The lawsuit, filed in Miami-Dade County Circuit Court, contends that Florida's ban denies same-sex couples the legal protections and "equal dignity" that come with marriage. The ban was added to the state's constitution in 2008 after approval by voters.
"These laws are out of step and outdated," said Shannon Minter, legal director of the National Center for Lesbian Rights, which is representing the couples. Minter added that similar suits have been filed in North Carolina, Tennessee and Michigan.
Since the Supreme Court's 2013 decision overturning the Defense of Marriage Act forced the federal government to recognize same-sex marriages in states where they are legal, same-sex couples and advocacy groups have brought more than 40 lawsuits, Minter said.
Gay marriage in Florida could become major issue in elections in November. Florida Governor Rick Scott, a Republican, has said he believes in "traditional marriage."
His likely challenger, former governor Charlie Crist, a one-time Republican now running for the office again as a Democrat, said Tuesday he supports the lawsuit.
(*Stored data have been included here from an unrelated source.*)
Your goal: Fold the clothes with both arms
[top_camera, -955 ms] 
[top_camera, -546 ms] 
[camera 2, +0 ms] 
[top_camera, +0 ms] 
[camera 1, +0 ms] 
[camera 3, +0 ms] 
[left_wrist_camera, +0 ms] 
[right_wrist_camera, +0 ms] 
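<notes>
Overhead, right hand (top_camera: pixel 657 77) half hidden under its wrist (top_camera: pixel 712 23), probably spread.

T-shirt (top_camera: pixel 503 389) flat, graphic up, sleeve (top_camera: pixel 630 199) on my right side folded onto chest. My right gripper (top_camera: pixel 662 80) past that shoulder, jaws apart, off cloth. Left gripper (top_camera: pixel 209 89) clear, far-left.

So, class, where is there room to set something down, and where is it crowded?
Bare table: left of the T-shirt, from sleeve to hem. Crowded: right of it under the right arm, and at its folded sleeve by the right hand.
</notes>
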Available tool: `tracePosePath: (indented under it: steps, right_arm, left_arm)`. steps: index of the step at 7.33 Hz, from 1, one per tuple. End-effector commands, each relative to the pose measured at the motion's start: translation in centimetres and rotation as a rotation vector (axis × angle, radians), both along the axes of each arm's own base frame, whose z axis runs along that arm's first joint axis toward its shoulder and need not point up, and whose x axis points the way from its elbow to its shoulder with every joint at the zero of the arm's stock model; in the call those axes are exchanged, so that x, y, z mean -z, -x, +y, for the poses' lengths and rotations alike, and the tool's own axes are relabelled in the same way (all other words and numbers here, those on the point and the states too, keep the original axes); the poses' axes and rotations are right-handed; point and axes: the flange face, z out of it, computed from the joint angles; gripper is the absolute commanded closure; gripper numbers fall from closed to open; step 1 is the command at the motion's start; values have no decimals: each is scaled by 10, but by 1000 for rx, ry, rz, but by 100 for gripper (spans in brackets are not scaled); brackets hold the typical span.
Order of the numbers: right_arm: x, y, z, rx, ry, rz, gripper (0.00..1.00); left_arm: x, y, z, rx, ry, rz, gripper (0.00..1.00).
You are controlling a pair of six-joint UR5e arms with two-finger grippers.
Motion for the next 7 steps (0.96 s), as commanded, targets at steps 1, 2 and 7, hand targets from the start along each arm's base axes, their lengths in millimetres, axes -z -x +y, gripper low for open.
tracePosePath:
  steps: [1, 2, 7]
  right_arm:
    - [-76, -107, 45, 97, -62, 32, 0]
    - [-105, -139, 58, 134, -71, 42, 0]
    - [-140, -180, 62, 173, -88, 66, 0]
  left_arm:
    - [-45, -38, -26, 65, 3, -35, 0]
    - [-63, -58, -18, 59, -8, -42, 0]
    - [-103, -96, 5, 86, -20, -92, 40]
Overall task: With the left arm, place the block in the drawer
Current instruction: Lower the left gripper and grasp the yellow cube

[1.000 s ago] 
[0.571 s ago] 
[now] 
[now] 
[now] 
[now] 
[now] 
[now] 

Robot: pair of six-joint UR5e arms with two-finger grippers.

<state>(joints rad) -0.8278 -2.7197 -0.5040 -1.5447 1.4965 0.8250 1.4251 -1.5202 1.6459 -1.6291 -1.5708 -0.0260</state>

As governor, Crist backed the constitutional ban, but he recently came out in support of gay marriage and apologized for his previous position. "I'm proud to support the lawsuit challenging Florida's ban on marriage equality, it's an issue of fairness," he Tweeted.
Utah's state tax commission last week said the 1,400 same-sex couples who married after a federal judge there struck down the state's ban on gay marriage as unconstitutional could jointly file their state income taxes. Utah is appealing the decision striking down the ban and the Supreme Court issued a stay on gay marriages while the appeal is under way.
Advocates for same-sex marriage in Florida argue support has grown significantly since 2008, when 62 percent of the state's voters approved the constitutional amendment banning same-sex marriage. A 2013 poll by the Public Religion Research Institute showed a majority of Floridians, 54 percent, supported same-sex marriage.
The poll also showed a slightly smaller majority of Americans, 52 percent, approved of gay marriage.
"We wanted our son to be born into a family that felt like every other family," Todd Delmay, a plaintiff along with his partner, Jeff, told a Tuesday morning press conference on Miami Beach announcing the lawsuit.
"The time is right, the time is now, and we look forward to having the right and the freedom to marry."
Supports of the ban, on the other hand, vowed to fight any attempt to reverse it.
After losing the 2008 vote "gay activists ... have resorted to trying to find renegade courts who have little respect for the rule of law to create social change that would never happen through the people or their elected representatives," said John Stemberger, an Orlando attorney who is president of the Florida Family Policy Council and led the 2008 campaign to ban gay marriage.
"We will not sit idly by and watch leftist groups try to undermine this," he added.